T. Smith
T. Smith

Reputation: 154

Python N nested loops

So this is an example of what I want to do.

def multi_range(range_func):
    for a in range_func():
        for b in range_func():
            yield a, b

However, what I actually want is something that works for N loops. I would think something like this.

def multi_range(range_func, N, sofar=None, results=None):
    if sofar is None:
        sofar = []

    if results is None:
        results = []

    for a in range_func():
        if N == 1:
            results.append(sofar + [a])
        else:
            multi_range(range_func, N - 1, sofar + [a], results)

    return results

def test_range():
    yield 0
    yield 1

for b in multi_range(test_range, 3):
    print(b)

This correctly outputs the following.

[0, 0, 0]
[0, 0, 1]
[0, 1, 0]
[0, 1, 1]
[1, 0, 0]
[1, 0, 1]
[1, 1, 0]
[1, 1, 1]

The issue here is it has to create the entire list and store that in memory. If for example, test_range were this instead, it would consume a large amount of memory.

def test_range():
    for x in range(10000):
        yield x

(Yes I know it's weird to have a wrapper for range that behaves identically to range. It is just an example)
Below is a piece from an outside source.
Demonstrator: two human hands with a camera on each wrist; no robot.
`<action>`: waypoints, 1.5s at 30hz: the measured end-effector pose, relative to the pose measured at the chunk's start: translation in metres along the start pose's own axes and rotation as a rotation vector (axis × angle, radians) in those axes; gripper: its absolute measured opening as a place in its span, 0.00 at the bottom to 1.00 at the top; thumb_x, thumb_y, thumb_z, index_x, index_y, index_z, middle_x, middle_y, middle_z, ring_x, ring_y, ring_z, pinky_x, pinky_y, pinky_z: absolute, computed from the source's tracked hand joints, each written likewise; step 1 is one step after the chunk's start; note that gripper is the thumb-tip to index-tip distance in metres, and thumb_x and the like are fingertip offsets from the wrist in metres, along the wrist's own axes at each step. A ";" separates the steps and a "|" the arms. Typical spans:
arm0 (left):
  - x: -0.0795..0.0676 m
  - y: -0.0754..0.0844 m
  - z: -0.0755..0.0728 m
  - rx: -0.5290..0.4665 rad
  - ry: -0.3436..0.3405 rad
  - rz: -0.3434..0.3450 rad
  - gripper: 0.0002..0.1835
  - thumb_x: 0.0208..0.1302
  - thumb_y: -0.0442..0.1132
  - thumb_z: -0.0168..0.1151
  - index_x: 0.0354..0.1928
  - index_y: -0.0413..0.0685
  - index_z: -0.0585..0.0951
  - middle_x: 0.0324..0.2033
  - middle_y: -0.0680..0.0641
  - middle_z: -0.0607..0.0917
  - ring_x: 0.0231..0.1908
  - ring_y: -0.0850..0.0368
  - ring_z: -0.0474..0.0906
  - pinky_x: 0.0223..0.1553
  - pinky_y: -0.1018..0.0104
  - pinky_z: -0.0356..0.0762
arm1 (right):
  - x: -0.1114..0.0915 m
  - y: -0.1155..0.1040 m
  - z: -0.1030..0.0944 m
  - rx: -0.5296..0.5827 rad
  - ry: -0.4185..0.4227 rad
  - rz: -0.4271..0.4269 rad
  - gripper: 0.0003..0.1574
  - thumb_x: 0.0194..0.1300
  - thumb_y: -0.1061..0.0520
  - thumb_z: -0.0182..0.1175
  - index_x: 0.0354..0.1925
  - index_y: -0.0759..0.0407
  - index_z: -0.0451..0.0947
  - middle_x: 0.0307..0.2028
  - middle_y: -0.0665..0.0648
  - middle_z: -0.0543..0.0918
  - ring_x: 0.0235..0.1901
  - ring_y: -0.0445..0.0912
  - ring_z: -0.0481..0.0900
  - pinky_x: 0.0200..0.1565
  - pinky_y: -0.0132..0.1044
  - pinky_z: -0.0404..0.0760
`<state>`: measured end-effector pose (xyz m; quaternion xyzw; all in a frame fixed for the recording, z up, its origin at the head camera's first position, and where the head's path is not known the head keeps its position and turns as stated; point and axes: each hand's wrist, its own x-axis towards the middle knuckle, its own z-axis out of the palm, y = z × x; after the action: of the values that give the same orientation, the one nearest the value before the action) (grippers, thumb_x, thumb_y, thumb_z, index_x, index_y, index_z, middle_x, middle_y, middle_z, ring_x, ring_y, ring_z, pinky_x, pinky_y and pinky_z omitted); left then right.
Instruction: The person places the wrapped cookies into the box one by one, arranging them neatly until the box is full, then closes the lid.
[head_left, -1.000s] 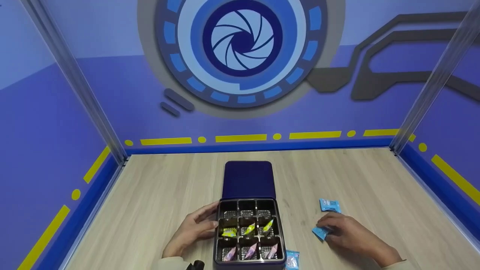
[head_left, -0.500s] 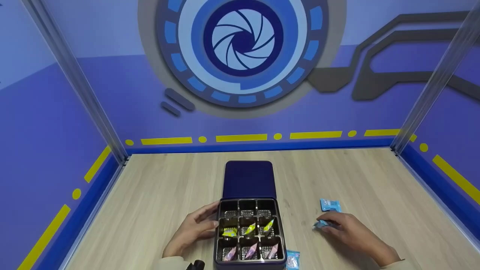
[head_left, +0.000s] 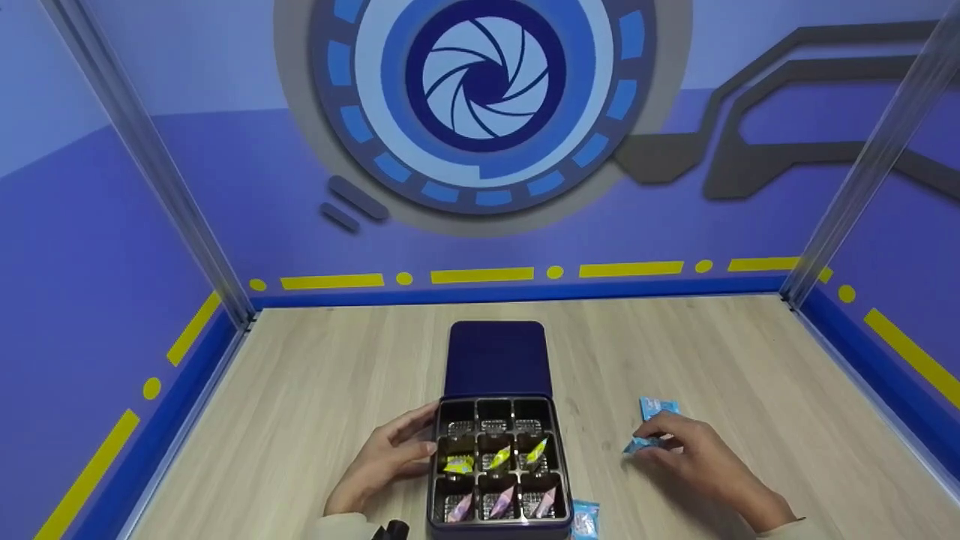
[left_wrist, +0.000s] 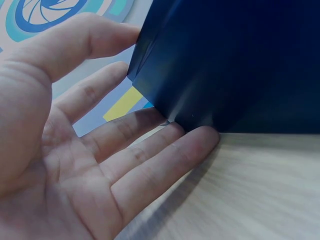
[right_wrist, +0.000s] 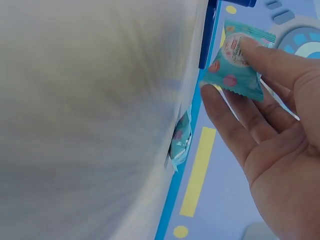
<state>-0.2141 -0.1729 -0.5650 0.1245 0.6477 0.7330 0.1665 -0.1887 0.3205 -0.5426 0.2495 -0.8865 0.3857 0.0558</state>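
Note:
My left hand [head_left: 386, 454] rests with extended fingers against the left side of a dark blue tin [head_left: 501, 531]; the left wrist view shows the fingertips touching the tin's wall [left_wrist: 240, 65]. My right hand [head_left: 697, 457] pinches a blue wrapped candy [right_wrist: 237, 60] between thumb and fingers, just above the table. Behind that hand lies another blue wrapped candy [head_left: 658, 408], partly hidden by it. The tin holds a black divided tray [head_left: 495, 474]. Three yellow candies [head_left: 459, 464] sit in its middle row, three pink candies [head_left: 502, 502] in the near row.
The dark blue lid [head_left: 498, 358] lies behind the tin, touching or hinged to it; I cannot tell which. Another blue candy packet [head_left: 586, 520] lies by the tin's near right corner. Blue panels [head_left: 480, 255] wall in the wooden table [head_left: 337, 360].
My right hand has gathered the nearer blue candy into a pinch and raised it slightly, turning it edge-on. The left hand and the tin have stayed in place.

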 end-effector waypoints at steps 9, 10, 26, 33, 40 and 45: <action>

That is my question. How can I write a function that behaves like this one without storing all results in a list?

Upvotes: 0

Views: 60

Answers (1)

Samwise
Samwise

Reputation: 71464

Use itertools.product:

>>> from itertools import product
>>> def test_range():
...     yield 0
...     yield 1
...
>>> for b in product(test_range(), repeat=3):
...     print(b)
...
(0, 0, 0)
(0, 0, 1)
(0, 1, 0)
(0, 1, 1)
(1, 0, 0)
(1, 0, 1)
(1, 1, 0)
(1, 1, 1)

If you're curious how this is implemented, see the sample implementation in the linked doc.